◆ The problem
Check each line of the records below and collect those holding "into".

◆ Data
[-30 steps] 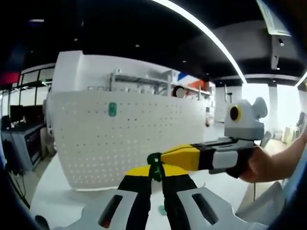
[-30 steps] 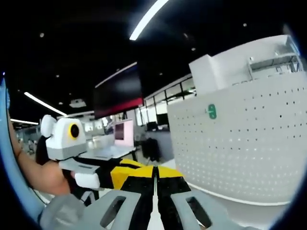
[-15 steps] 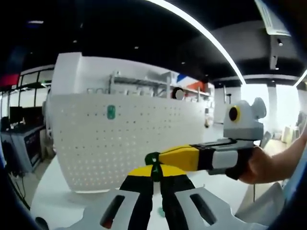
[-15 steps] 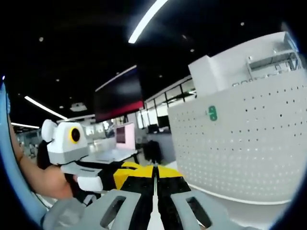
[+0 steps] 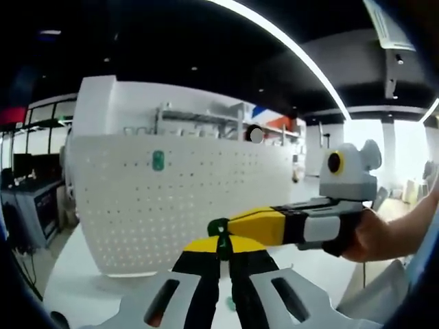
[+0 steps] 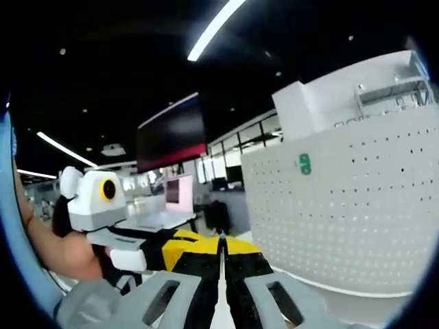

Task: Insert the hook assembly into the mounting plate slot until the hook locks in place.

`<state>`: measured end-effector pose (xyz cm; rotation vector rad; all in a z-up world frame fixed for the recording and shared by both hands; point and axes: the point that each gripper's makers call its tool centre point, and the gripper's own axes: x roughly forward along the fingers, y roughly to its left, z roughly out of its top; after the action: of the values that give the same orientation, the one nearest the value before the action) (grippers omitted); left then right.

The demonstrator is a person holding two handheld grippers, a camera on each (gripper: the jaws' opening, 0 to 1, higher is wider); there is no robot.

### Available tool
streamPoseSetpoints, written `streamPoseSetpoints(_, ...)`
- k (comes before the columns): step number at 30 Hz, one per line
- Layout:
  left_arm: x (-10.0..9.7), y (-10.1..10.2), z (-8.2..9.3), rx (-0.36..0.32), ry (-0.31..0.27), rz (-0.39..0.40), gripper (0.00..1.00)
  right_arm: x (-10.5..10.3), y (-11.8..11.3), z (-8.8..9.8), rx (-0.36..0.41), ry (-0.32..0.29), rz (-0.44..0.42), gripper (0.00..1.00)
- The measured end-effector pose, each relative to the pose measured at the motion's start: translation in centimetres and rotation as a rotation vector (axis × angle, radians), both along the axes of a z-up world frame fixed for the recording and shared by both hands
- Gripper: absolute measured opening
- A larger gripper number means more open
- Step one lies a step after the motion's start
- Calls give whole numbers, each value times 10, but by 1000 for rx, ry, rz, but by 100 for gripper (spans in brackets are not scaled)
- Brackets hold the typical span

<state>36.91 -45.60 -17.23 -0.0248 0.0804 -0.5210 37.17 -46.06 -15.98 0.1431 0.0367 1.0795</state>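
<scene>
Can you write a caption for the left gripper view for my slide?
Two grippers, left gripper and right gripper, meet on a small green part before a white pegboard.

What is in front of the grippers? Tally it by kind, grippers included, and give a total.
White pegboard: 1
Green pieces: 2, the green clip on the board and the green hook piece at the fingers' tips
Grippers: 2, the left gripper and the right gripper
Total: 5
</scene>
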Motion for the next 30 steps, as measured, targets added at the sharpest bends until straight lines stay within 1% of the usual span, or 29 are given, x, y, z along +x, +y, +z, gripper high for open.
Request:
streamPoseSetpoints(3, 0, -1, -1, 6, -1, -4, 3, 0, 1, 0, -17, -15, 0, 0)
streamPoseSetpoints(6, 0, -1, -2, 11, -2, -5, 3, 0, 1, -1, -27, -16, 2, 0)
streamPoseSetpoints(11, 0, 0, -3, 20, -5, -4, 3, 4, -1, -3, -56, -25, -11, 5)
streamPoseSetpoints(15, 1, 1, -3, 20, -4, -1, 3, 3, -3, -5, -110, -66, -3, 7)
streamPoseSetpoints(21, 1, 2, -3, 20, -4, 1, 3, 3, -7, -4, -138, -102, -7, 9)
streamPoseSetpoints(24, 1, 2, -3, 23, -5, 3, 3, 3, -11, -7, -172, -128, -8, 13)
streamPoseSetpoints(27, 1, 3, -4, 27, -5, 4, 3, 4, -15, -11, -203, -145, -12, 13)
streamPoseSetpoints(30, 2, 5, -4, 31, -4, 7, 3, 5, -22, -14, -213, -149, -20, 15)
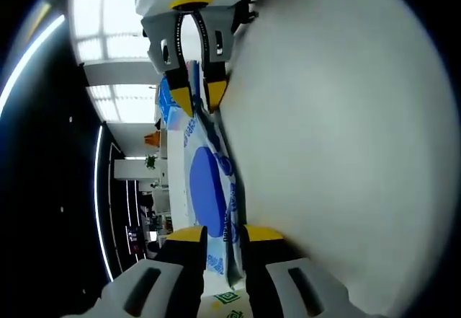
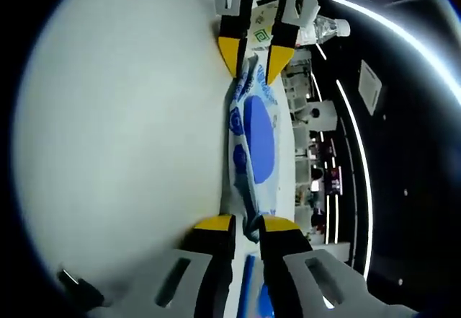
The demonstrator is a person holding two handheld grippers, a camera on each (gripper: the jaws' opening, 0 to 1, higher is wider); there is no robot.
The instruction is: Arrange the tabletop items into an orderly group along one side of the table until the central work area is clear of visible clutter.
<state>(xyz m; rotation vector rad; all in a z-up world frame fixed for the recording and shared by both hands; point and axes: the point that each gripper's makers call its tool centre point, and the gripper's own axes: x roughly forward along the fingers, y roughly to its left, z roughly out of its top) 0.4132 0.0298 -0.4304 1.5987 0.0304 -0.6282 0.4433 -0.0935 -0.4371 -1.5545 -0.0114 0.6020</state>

◆ Response area
Task: Insert the hook assembly into the mounting plate slot until the hook locks in place.
The instruction is: Arrange the tabletop items into an orderly group along one side of the table until the central work area is clear of visible clutter.

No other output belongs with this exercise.